Incorrect or faulty solutions are produced by software due to flawed primitive type conversion, or violations of either domain or range [Arithmetic or Conversion Fault (ARC)].

4.3.1. Constant optimizer subtraction

The optimizer converts numerical values into routines when it can conserve gas by doing so. Certain numbers can be incorrectly represented by these routines when converted [11].

Cause: The optimizer in Solidity converts different numbers in smart contracts into routines in order to conserve gas. This affects mathematical computations, specifically in regard to subtraction, since the compiled code runs mathematical computation between two routines instead of executing the mathematical operations with the actual numbers.
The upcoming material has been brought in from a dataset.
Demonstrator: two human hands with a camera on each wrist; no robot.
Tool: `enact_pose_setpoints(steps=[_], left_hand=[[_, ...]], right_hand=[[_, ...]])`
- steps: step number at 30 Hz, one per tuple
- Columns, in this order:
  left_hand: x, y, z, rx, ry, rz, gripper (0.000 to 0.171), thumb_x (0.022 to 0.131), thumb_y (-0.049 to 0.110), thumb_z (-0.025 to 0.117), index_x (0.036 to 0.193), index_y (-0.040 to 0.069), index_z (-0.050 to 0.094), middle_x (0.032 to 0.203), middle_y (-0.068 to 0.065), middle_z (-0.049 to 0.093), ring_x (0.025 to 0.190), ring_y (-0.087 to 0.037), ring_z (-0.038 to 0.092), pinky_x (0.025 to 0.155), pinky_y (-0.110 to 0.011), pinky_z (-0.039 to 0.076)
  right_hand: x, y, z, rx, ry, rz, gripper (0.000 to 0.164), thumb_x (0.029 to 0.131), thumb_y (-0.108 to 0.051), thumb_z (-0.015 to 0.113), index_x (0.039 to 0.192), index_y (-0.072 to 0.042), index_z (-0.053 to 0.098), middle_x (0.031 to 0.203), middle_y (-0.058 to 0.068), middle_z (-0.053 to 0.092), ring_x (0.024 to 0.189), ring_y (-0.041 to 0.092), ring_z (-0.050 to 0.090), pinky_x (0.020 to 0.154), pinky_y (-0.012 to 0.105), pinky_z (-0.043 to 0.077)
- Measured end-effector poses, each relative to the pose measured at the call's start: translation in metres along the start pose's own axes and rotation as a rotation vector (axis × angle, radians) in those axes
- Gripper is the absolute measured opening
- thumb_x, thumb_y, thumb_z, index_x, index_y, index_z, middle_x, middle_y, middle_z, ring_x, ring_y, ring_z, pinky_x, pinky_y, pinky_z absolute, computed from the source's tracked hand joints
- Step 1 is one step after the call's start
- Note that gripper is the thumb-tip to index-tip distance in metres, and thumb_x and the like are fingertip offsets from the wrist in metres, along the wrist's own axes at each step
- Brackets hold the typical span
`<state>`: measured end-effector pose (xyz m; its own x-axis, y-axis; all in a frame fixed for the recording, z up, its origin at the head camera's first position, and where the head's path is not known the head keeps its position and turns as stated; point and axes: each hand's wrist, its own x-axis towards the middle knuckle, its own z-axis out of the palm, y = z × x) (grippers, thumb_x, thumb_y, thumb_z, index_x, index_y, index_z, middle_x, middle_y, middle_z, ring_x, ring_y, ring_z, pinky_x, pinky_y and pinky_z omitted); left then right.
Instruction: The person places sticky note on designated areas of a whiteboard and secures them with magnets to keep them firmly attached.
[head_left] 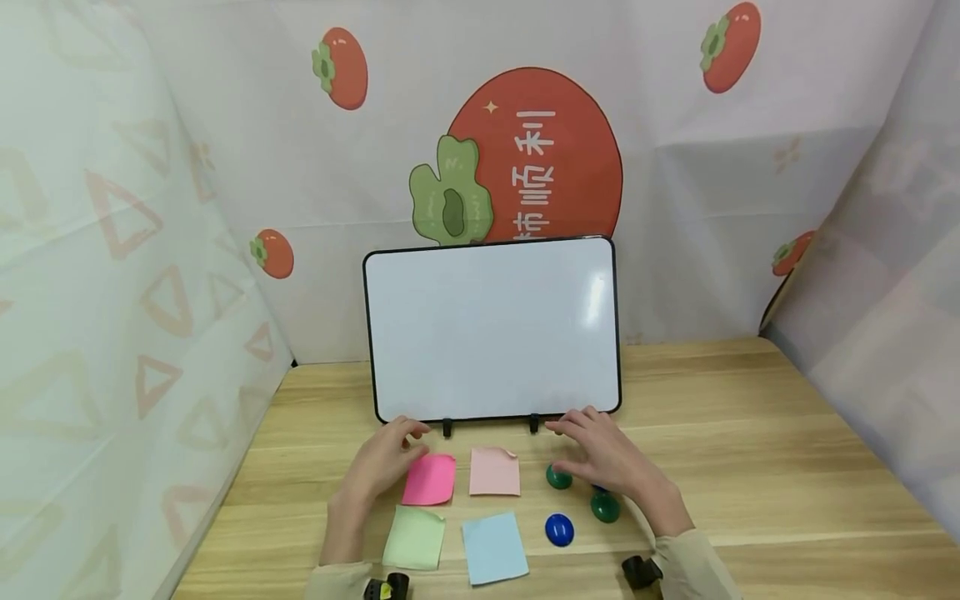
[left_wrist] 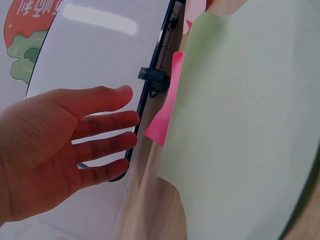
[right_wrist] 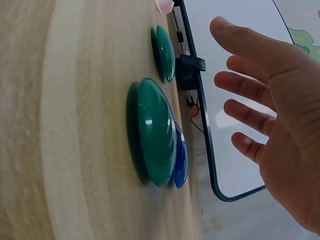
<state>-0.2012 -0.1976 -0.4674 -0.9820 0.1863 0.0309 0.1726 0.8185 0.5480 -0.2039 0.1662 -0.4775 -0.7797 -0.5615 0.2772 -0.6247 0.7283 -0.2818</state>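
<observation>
A white whiteboard (head_left: 491, 329) with a black rim stands upright on two black clip feet (head_left: 447, 427). My left hand (head_left: 381, 461) hovers near its lower left corner, fingers loosely spread and holding nothing. Just beside that hand lies a hot pink sticky note (head_left: 430, 480). My right hand (head_left: 606, 454) is held over the glossy domed magnets, fingers relaxed and apart. Under its thumb sits a green magnet (head_left: 558, 477); another green magnet (head_left: 604, 507) rests closer to the wrist. Partly hidden behind that one is a blue magnet (right_wrist: 181, 157).
A pale pink sticky note (head_left: 494, 472) with a curled corner, a light green sticky note (head_left: 415, 538) and a light blue sticky note (head_left: 496, 548) lie on the wooden table (head_left: 750, 467). Another blue magnet (head_left: 559, 530) is right of them. Printed cloth (head_left: 675, 192) hangs behind.
</observation>
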Motion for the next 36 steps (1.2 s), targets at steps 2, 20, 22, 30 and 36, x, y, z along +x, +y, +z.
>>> enact_pose_setpoints(steps=[2, 20, 22, 30, 36], left_hand=[[0.000, -0.002, -0.001, -0.002, -0.003, -0.011, 0.024, 0.091, 0.016, 0.071, 0.115, 0.012, 0.070, 0.107, -0.001, 0.067, 0.092, -0.016, 0.060, 0.080, -0.036, 0.051], [0.002, -0.022, 0.000, -0.076, -0.069, -0.037, 0.017, 0.091, 0.011, 0.070, 0.108, 0.012, 0.072, 0.093, 0.003, 0.065, 0.082, -0.011, 0.054, 0.073, -0.030, 0.047], [0.002, -0.022, 0.001, -0.085, -0.074, -0.042, 0.016, 0.091, 0.011, 0.070, 0.107, 0.012, 0.072, 0.092, 0.003, 0.065, 0.082, -0.011, 0.054, 0.073, -0.030, 0.046], [0.001, -0.024, 0.001, -0.100, -0.097, -0.069, 0.016, 0.091, 0.015, 0.071, 0.107, 0.012, 0.072, 0.091, 0.004, 0.065, 0.083, -0.012, 0.055, 0.076, -0.031, 0.047], [0.001, -0.025, 0.001, -0.107, -0.114, -0.068, 0.016, 0.090, 0.014, 0.072, 0.106, 0.011, 0.072, 0.090, 0.003, 0.065, 0.082, -0.012, 0.055, 0.074, -0.031, 0.047]], right_hand=[[0.000, 0.000, 0.000, 0.012, -0.020, 0.004, 0.055, 0.085, -0.038, 0.077, 0.132, -0.012, 0.063, 0.119, 0.002, 0.066, 0.104, 0.020, 0.053, 0.089, 0.044, 0.044], [-0.005, 0.006, 0.002, 0.081, -0.046, -0.009, 0.051, 0.082, -0.040, 0.079, 0.125, -0.013, 0.068, 0.113, -0.004, 0.064, 0.101, 0.013, 0.049, 0.088, 0.040, 0.043], [-0.005, 0.007, 0.003, 0.089, -0.059, -0.002, 0.050, 0.082, -0.039, 0.080, 0.123, -0.013, 0.069, 0.112, -0.005, 0.064, 0.099, 0.012, 0.048, 0.086, 0.038, 0.042], [-0.006, 0.008, 0.005, 0.101, -0.116, 0.017, 0.050, 0.081, -0.041, 0.080, 0.123, -0.014, 0.069, 0.112, -0.007, 0.063, 0.098, 0.010, 0.046, 0.083, 0.034, 0.040], [-0.005, 0.010, 0.007, 0.112, -0.129, 0.027, 0.052, 0.080, -0.042, 0.081, 0.123, -0.015, 0.069, 0.112, -0.007, 0.064, 0.098, 0.010, 0.045, 0.083, 0.034, 0.040]])
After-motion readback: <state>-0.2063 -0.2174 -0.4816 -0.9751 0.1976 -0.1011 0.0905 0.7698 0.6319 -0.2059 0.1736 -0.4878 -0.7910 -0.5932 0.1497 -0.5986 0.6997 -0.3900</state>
Attributes: Numbers can be represented by routines in compiled Solidity code. In order for the optimizer to convert a number into a routine, the number needs to be used as a constant throughout the contract. This causes the optimizer to convert it into a routine to save gas. If this number is represented in hexadecimal starting with 0xff and follows with a large number of zeroes, the number can be incorrectly converted into an incorrect routine representation.
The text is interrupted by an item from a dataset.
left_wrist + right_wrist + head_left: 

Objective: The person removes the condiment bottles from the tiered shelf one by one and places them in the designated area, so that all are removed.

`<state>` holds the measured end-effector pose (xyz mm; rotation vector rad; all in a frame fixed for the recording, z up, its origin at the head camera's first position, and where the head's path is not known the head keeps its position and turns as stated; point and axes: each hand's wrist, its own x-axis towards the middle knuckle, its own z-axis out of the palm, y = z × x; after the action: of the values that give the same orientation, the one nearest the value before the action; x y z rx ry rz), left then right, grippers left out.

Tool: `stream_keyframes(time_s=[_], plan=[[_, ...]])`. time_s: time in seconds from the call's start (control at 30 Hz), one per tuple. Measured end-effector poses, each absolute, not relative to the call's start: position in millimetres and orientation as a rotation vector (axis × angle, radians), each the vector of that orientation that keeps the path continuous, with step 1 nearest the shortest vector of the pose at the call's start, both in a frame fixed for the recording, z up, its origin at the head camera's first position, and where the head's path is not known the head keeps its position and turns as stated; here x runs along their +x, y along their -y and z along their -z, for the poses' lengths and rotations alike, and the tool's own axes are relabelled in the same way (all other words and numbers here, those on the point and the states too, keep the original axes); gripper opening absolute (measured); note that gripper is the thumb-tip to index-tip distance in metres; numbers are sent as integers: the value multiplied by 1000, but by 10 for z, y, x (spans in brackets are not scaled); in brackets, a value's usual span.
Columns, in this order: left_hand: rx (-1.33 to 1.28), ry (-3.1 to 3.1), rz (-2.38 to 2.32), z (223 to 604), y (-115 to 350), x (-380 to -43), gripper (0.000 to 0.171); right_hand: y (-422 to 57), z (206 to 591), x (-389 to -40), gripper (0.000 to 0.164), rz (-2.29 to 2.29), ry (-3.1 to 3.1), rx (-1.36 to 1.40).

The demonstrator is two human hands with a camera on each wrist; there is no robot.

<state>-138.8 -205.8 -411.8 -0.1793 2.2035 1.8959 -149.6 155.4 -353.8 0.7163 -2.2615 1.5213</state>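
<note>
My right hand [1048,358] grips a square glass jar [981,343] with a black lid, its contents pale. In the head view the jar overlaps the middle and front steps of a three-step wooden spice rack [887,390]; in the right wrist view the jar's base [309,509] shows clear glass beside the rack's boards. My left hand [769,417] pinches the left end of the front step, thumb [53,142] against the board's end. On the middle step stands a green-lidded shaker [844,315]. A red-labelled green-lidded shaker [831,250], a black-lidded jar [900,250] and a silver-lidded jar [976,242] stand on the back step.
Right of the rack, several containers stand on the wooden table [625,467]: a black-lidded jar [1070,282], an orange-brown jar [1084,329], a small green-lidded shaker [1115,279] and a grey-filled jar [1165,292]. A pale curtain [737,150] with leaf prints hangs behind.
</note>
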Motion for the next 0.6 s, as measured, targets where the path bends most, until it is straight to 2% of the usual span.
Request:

Consequences: Performing operations on routines that have been improperly calculated can cause simple mathematical operations to yield unexpected or incorrect values.
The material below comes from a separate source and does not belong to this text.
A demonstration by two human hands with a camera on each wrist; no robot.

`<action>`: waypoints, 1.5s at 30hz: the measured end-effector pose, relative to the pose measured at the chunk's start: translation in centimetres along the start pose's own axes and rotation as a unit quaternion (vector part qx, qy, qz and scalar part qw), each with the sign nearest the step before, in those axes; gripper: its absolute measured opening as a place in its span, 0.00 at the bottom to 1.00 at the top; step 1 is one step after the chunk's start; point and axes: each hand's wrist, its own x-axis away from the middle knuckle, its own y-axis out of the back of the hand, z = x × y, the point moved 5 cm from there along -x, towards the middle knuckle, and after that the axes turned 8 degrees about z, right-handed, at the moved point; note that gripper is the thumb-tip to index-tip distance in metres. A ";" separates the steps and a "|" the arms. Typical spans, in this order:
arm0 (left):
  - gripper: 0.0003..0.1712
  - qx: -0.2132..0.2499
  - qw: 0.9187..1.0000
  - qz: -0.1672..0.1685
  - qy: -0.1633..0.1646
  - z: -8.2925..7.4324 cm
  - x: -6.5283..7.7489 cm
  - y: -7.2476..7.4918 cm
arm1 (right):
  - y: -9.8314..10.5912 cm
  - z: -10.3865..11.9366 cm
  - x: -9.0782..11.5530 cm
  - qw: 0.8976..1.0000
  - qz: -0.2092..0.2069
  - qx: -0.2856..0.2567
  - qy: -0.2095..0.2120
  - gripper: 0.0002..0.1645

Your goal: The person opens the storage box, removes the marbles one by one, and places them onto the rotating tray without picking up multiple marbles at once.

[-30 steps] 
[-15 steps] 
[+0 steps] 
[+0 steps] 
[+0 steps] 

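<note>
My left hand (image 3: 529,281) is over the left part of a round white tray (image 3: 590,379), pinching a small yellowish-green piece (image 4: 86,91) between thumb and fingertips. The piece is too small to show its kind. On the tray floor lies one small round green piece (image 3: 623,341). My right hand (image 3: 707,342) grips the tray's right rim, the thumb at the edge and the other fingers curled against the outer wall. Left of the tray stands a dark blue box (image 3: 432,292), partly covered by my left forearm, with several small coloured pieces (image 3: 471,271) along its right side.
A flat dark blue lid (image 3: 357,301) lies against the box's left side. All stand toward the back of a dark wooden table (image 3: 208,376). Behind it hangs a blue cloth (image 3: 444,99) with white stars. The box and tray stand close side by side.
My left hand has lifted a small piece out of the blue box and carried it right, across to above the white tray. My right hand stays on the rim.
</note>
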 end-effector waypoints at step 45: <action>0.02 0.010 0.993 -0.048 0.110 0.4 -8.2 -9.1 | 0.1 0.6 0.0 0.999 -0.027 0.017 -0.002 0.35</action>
4.3.2. Delegate call return value

If another function’s call data contains 32 zero bytes when the delegate call function is executed, the delegate call function will return as false regardless of whether an exception is thrown [11].

Cause: At the lowest level, the delegate call function takes the call data of another function and returns a Boolean to determine whether or not the call was successful. The return value of the delegate call is simply the data interpreted as a Boolean. If the parameter function returns at least 32 zero bytes, the delegate call will always return false even if the call did not throw an exception.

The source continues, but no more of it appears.